La testimonianza riproposta dalla trasmissione radiofonica, è lo spunto dal quale è partita la testimonianza di Brandimarte. “Un caso esemplare“, ha dichiarato il magistrato senza mezzi termini, “il diritto alla salute dei carcerati in Italia è negletto“. Considerando che i detenuti non possono prendere i medicinali altrove.
“Ad esempio è scandaloso che in Puglia i detenuti malati non godano di alcuna corsia preferenziale per ottenere i medicinali dalle Asl“. Un aspetto tra i molti, di una problematica complessa e diffusa in tutta Italia. Una situazione non più a macchia di leopardo, bensì a “cielo stellato”, come dice Arena, storico conduttore di Radio Carcere.
Secondo i dati della Società italiana di medicina e sanità penitenziaria la situazione è allarmante: su oltre 53mila detenuti, 2 terzi sono malati. Dati confermati da alcuni recenti studi della Regione Toscana che, esaminando la situazione della carceri in altre 6 regioni, ha confermato come i malati nelle carceri rappresentino tra il 60 e il 78% della popolazione totale. Il problema principale individuato dagli studi sarebbe la mancanza di un unicum organizzativo.

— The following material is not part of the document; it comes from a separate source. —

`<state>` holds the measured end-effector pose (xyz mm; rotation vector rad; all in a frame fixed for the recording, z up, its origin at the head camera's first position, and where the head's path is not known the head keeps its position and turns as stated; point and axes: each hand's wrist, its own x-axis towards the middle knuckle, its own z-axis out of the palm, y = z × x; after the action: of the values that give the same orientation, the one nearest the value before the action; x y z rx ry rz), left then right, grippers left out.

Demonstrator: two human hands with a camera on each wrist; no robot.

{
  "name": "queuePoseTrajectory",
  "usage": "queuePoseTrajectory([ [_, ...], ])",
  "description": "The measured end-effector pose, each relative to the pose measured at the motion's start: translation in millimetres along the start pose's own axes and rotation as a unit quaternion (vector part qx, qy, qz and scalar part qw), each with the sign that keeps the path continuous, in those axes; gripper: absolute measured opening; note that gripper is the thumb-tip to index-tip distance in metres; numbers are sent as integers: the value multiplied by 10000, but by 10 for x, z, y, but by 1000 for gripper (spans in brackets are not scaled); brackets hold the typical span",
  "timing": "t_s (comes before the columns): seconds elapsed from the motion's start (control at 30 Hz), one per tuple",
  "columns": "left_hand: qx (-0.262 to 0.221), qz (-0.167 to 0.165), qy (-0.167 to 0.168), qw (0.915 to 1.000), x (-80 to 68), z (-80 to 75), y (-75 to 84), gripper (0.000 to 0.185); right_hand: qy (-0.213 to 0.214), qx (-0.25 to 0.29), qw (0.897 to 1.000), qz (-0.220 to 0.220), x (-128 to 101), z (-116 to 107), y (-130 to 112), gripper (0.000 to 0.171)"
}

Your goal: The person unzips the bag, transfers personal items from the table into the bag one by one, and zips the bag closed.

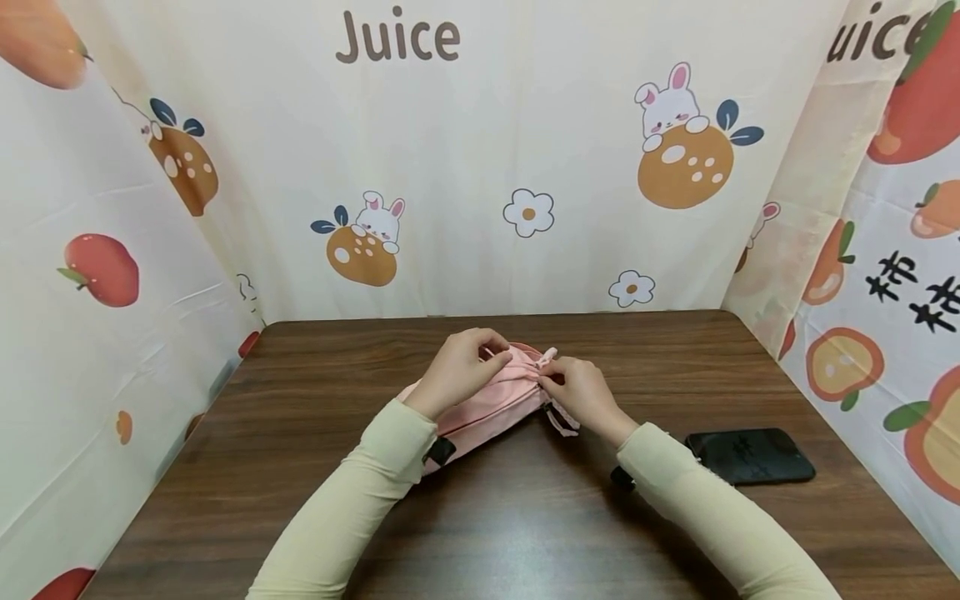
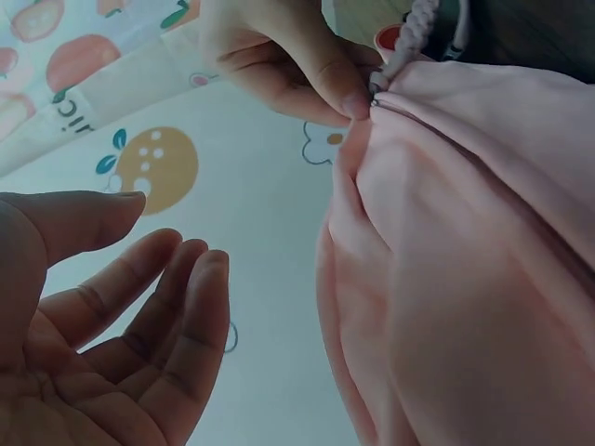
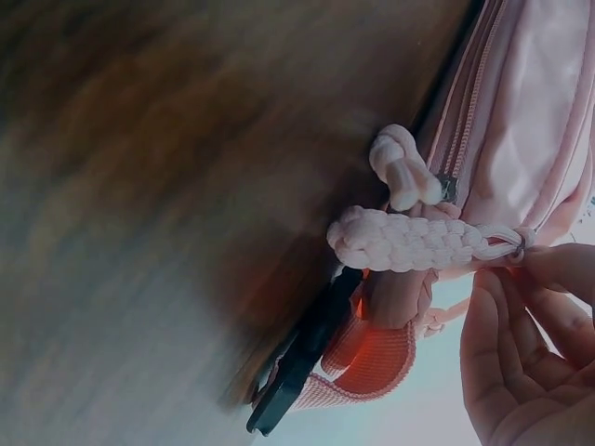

Non a caso proprio i radicali, in più di un’occasione, avevano detto a Brandimarte che il suo sarebbe stato il profilo ideale per il ruolo di Garante nazionale dei detenuti. Brandimarte ha idealmente condiviso molte delle battaglie condotte dai Radicali per la dignità delle carceri.
Un magistrato e ingranaggio della macchina, ha sempre cercato di guardare al sistema penitenziario dal punto di vista di chi vi è costretto. Non è un caso se nell’ultimo suo giorno di servizio, alla cerimonia di congedo, Pannella e Bernardini saranno gli unici testimoni dì una vicinanza e di una notorietà che hanno di molto oltrepassato i confini della Puglia. Di certo, i radicali sono tra coloro che ben comprendono meglio quale perdita costituisca per il nostro sistema penitenziario l’uscita dal servizio di Massimo Brandimarte.
“L’opera di Massimo Brandimarte ha consentito alla Magistratura di Sorveglianza nel carcere di Taranto di godere della sua autorevolezza tra i detenuti, a differenza di moltri altre case circondariali italiane. – ha dichiarato l’onorevole Bernardini – Ora che il Presidente ha deciso di iscriversi nel nostro partito, lavoreremo affinchè questo carcere risolva il problema del sovraffollamento e della manutenzione della struttura”.